Blood Swept Lands and Seas of Red (8)
Taken and uploaded by MercerMJ (Creative Commons by SA 2.0)
Currently in use on Wikipedia, but for how much longer?

This week a big debate erupted on Wikimedia after more than 250 images of Paul Cummins' magnificent poppy installation at the Tower of London in 2014 were put forward for deletion (see this link). Other images that people have taken and uploaded of his currently touring "Weeping Windows" installations (co-created by theatre designer, Tom Piper) are also proposed for removal.

This means that this Wikipedia page could soon lose all its photographic content, and with it the ability for the world's greatest free encyclopaedia to visually communicate the impressive work of Derbyshire artist, Paul Cummins.
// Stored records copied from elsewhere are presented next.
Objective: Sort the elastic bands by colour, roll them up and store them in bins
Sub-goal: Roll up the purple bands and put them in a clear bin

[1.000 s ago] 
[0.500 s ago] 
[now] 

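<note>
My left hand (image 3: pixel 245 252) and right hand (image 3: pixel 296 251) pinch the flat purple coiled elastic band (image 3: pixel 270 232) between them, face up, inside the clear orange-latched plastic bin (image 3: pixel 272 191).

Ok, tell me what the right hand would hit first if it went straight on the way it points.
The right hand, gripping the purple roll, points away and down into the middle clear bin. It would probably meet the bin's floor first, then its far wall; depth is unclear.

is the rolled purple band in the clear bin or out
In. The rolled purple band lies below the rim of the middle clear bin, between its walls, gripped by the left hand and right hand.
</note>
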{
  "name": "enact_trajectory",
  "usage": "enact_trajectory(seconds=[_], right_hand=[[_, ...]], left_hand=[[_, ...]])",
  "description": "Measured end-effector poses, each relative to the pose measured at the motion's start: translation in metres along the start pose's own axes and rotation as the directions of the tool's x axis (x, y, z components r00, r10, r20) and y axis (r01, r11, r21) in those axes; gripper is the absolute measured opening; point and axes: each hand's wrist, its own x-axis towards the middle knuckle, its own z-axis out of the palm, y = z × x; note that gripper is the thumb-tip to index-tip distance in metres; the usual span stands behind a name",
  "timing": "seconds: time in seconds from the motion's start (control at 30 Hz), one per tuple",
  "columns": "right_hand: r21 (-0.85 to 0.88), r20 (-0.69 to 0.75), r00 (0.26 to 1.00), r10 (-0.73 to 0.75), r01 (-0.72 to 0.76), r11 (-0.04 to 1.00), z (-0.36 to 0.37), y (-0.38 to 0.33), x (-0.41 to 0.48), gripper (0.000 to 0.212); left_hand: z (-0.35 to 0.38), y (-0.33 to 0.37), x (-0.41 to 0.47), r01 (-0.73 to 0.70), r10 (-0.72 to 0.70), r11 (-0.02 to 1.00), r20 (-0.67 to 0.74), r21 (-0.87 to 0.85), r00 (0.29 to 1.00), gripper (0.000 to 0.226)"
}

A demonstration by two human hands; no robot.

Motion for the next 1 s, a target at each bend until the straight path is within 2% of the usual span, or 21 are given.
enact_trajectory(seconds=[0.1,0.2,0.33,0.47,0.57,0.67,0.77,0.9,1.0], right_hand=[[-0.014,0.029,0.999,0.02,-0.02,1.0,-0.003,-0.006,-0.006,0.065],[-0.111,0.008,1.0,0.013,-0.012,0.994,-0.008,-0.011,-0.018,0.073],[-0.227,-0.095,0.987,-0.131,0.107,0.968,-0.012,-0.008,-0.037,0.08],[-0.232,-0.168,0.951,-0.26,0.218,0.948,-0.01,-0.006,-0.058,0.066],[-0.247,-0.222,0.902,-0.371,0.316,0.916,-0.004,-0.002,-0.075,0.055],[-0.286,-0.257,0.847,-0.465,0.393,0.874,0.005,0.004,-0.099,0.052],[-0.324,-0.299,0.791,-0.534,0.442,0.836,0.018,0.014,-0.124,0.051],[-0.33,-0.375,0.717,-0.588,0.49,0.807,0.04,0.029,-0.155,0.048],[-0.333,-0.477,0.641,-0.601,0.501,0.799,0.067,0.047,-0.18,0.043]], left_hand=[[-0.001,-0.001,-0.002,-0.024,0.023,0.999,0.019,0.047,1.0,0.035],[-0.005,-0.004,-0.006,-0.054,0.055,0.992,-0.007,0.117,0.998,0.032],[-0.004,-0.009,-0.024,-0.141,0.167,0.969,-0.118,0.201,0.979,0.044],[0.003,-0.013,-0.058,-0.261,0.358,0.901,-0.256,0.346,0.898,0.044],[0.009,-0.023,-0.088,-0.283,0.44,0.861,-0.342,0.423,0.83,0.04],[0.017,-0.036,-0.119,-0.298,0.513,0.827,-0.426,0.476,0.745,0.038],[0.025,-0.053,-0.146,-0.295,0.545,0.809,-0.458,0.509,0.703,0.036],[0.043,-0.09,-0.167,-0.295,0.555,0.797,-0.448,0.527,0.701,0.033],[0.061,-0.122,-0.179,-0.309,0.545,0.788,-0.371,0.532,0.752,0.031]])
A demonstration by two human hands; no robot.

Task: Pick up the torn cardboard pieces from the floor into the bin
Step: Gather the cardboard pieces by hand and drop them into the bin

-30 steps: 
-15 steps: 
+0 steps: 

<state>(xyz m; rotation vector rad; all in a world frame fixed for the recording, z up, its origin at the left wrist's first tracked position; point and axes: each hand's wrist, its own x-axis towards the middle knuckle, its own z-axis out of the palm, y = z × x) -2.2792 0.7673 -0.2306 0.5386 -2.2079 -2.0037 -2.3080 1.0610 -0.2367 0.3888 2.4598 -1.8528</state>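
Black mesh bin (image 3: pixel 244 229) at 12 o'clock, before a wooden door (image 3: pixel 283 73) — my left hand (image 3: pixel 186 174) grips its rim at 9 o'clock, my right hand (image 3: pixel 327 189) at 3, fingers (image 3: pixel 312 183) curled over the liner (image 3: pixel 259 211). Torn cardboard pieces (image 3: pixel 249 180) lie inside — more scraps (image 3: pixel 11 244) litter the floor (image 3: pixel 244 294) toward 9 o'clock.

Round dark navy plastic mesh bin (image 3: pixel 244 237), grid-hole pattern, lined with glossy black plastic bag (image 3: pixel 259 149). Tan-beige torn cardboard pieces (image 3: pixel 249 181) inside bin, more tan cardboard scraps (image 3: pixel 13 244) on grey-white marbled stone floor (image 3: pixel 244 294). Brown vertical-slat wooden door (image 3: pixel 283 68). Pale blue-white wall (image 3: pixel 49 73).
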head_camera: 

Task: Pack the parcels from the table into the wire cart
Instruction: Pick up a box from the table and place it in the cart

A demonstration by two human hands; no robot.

Is this acceptable? Well, actually, yes it possibly is. Or at least that's what has been put forward by the proposing editor.

My own rather poor photo of Paul Cummins' poppies on tour,
here installed at Derby's Silk Mill Museum in
 a temporary installation entitled "Weeping Windows".
Who owns the right to release this image? Me? The artist? Or both?
The argument put forward for deleting all these photographs is that Wikimedia's own policies prevent it from accepting any uploaded image unless the uploader has the right to do so. They also have to agree to release that image for use under a Creative Commons licence, which allows it to be used for both non-commercial and commercial purposes. (I doubt anyone would ever get rich on any of my photographs, so I'm not too bothered, personally.)

But do I have the right to photograph a temporary artwork created by another people like Paul Cummins (and then to freely release that image for others to use) when the artistic content isn't mine to give away in the first  place, and I don't have their permission?

Well, the policies of Wikimedia apparently say "No", and so photos are routinely listed for deletion and a public discussion on the right ways to implement those policies then takes place. Usually within a week, a consensus will emerge and the decision is then rapidly implemented either to 'Keep' or to 'Delete'.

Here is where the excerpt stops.